From the first line to the last, restate the data word for word.
Information shown Block Start
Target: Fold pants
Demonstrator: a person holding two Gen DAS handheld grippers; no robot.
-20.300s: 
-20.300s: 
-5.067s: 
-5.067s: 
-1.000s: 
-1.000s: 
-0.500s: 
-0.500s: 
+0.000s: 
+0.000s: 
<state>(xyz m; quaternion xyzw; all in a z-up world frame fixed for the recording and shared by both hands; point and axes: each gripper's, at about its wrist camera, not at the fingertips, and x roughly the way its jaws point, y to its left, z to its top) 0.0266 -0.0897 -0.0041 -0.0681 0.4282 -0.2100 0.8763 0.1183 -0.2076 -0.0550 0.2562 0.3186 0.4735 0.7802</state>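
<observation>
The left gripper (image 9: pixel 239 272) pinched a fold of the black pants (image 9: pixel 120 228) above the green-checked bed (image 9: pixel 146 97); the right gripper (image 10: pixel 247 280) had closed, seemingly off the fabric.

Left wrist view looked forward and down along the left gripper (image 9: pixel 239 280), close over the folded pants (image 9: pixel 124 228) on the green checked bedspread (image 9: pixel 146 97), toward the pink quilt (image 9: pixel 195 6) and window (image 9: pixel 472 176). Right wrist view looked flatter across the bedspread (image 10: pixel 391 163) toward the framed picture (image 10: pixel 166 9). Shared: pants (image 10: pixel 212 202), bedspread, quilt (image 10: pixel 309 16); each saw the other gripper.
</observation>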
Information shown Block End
Finished task:
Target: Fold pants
Demonstrator: a person holding two Gen DAS handheld grippers; no robot.
-20.300s: 
-20.300s: 
-5.067s: 
-5.067s: 
-1.000s: 
-1.000s: 
-0.500s: 
-0.500s: 
+0.000s: 
+0.000s: 
<state>(xyz m; quaternion xyzw; all in a z-up world frame fixed for the recording and shared by both hands; point and axes: each gripper's, at about its wrist camera, not at the fingertips, and x roughly the way its jaws point, y to its left, z to its top) 0.0266 -0.0897 -0.0041 -0.0681 0.4282 -0.2100 0.8763 0.1183 -0.2076 -0.0550 0.2562 0.3186 0.4735 0.7802</state>
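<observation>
The left gripper (image 9: pixel 239 272) pinched a fold of the black pants (image 9: pixel 120 228) above the green-checked bed (image 9: pixel 146 97); the right gripper (image 10: pixel 247 280) had closed, seemingly off the fabric.

Left wrist view looked forward and down along the left gripper (image 9: pixel 239 280), close over the folded pants (image 9: pixel 124 228) on the green checked bedspread (image 9: pixel 146 97), toward the pink quilt (image 9: pixel 195 6) and window (image 9: pixel 472 176). Right wrist view looked flatter across the bedspread (image 10: pixel 391 163) toward the framed picture (image 10: pixel 166 9). Shared: pants (image 10: pixel 212 202), bedspread, quilt (image 10: pixel 309 16); each saw the other gripper.
</observation>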

What came before is the finished answer.